◆ **EXERCISE**
Please copy out the entries below exactly, beginning with the line that contains "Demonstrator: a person" and ending with the line that contains "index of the", and include nothing outside that span.

*** Opening of TASK INPUTS ***

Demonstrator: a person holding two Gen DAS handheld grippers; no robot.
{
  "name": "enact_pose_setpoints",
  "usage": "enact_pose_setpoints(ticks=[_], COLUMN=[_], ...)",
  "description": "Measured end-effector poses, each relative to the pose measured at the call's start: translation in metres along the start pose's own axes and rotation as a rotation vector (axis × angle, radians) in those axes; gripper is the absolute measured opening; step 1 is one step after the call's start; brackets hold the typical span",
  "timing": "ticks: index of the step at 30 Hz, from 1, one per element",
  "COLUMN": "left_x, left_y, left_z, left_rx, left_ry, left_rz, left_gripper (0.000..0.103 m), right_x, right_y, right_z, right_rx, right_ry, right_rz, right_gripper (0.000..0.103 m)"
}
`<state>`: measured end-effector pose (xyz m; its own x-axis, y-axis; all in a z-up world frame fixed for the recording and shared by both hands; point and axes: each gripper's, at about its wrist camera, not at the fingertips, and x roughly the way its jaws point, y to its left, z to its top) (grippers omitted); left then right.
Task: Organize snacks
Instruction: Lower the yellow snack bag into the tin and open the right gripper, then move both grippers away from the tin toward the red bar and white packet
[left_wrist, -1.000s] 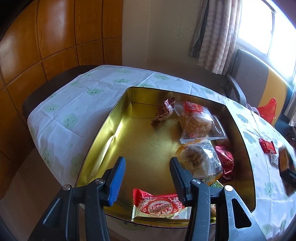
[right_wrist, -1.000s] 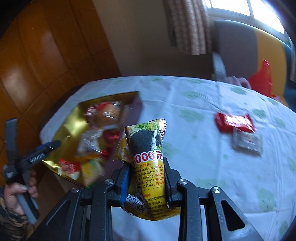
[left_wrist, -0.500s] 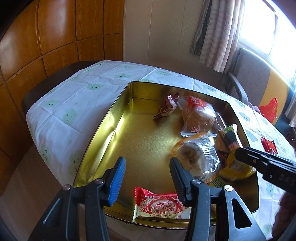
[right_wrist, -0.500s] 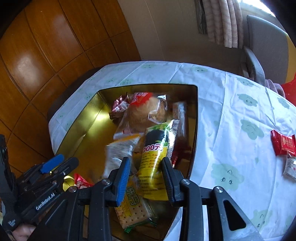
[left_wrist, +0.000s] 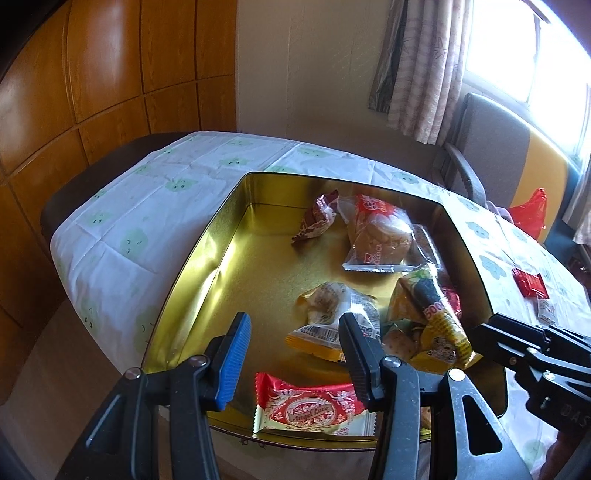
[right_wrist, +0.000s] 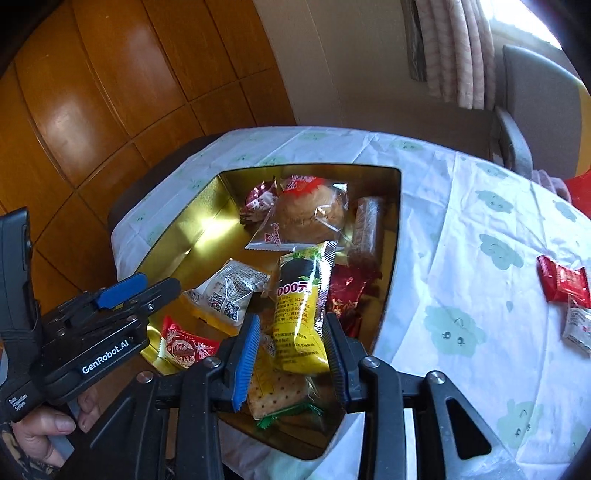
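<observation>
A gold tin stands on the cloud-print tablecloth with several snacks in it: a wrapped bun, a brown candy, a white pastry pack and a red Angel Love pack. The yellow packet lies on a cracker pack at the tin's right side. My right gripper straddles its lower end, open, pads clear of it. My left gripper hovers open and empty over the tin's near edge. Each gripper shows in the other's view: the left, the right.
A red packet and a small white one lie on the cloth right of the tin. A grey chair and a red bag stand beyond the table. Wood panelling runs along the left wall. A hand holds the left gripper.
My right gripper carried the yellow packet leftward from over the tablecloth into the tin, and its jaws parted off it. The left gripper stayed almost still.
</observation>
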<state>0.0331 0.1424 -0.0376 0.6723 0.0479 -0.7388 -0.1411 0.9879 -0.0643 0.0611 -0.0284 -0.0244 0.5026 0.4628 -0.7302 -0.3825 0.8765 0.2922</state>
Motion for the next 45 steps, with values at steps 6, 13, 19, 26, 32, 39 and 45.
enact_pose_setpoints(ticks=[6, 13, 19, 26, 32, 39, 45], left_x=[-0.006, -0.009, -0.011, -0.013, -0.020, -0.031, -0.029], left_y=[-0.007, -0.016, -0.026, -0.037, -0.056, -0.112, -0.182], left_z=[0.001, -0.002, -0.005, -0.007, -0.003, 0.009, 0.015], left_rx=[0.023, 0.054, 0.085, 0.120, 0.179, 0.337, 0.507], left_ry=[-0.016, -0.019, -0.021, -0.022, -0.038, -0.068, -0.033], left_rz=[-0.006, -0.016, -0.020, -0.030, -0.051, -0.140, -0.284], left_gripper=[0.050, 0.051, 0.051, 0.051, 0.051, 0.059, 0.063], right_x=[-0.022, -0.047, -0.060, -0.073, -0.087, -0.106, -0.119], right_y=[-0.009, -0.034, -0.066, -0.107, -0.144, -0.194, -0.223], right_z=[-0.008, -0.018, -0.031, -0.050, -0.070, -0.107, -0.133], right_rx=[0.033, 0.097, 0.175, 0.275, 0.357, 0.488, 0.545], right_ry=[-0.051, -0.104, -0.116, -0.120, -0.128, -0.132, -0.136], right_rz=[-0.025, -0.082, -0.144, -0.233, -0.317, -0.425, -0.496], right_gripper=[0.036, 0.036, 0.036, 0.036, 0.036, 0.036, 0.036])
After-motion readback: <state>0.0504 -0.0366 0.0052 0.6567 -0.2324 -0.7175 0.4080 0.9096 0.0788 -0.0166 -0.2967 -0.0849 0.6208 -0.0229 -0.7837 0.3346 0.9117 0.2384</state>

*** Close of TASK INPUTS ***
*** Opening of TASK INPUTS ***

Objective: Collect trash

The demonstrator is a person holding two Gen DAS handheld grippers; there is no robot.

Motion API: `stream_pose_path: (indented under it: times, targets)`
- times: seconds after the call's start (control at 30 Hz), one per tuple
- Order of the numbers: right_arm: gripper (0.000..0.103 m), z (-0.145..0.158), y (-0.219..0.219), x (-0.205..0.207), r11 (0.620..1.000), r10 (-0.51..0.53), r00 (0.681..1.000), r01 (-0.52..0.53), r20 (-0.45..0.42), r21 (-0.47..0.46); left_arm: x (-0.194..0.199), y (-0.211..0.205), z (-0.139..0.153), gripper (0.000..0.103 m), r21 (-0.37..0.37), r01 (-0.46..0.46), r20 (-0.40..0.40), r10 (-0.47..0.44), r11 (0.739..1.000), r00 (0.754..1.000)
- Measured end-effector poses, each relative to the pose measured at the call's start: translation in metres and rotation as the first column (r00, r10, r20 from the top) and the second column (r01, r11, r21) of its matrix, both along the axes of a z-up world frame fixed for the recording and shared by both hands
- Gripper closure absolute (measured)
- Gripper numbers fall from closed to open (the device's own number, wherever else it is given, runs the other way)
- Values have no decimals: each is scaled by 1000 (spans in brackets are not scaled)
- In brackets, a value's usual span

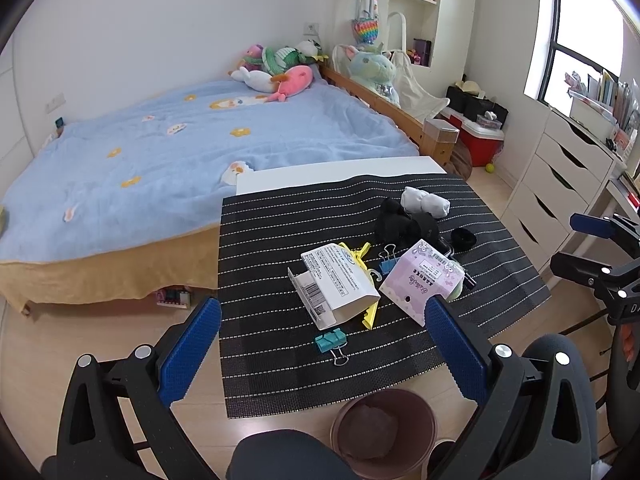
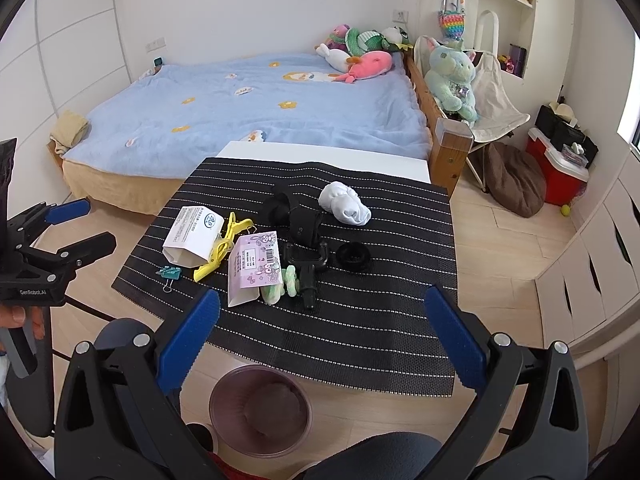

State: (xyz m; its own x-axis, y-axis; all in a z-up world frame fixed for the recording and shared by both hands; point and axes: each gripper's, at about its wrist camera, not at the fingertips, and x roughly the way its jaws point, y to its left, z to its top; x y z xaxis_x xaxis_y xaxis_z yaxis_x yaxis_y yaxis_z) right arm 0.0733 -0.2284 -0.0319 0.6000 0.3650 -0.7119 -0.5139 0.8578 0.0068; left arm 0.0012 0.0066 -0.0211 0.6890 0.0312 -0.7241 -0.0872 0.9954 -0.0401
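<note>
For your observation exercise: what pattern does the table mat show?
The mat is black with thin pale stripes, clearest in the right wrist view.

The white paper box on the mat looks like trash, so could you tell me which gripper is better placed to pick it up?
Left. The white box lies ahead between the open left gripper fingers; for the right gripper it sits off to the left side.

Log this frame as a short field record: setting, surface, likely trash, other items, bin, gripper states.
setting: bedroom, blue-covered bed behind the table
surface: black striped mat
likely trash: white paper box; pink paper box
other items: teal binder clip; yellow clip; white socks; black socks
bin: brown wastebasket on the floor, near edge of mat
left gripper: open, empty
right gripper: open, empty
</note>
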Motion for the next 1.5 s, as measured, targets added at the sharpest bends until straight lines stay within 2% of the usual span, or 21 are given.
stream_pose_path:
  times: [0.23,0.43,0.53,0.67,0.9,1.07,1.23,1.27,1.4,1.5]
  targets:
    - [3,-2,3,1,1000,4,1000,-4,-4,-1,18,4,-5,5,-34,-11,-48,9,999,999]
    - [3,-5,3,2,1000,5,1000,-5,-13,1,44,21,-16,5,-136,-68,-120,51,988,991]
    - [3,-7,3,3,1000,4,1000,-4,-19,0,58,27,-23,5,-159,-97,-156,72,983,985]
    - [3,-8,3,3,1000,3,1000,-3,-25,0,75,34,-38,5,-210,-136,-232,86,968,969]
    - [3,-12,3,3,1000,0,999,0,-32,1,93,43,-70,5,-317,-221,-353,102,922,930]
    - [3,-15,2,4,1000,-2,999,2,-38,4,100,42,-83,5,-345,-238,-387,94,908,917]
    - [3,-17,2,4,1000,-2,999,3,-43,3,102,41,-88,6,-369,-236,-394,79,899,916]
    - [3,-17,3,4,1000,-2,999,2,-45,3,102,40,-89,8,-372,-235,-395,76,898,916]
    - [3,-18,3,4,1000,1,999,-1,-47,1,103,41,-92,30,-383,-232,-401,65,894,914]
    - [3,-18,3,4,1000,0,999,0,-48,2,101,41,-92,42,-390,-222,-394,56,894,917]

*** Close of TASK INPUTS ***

◆ **EXERCISE RESPONSE**
Demonstrator: a person holding two Gen DAS handheld grippers; no robot.
{
  "name": "enact_pose_setpoints",
  "usage": "enact_pose_setpoints(ticks=[_], COLUMN=[_], ...)",
  "description": "Measured end-effector poses, each relative to the pose measured at the call's start: translation in metres along the start pose's own axes and rotation as a rotation vector (axis × angle, radians) in those axes; gripper is the absolute measured opening; step 1 is one step after the call's start; brackets hold the typical span",
  "timing": "ticks: index of the step at 30 Hz, from 1, one per element",

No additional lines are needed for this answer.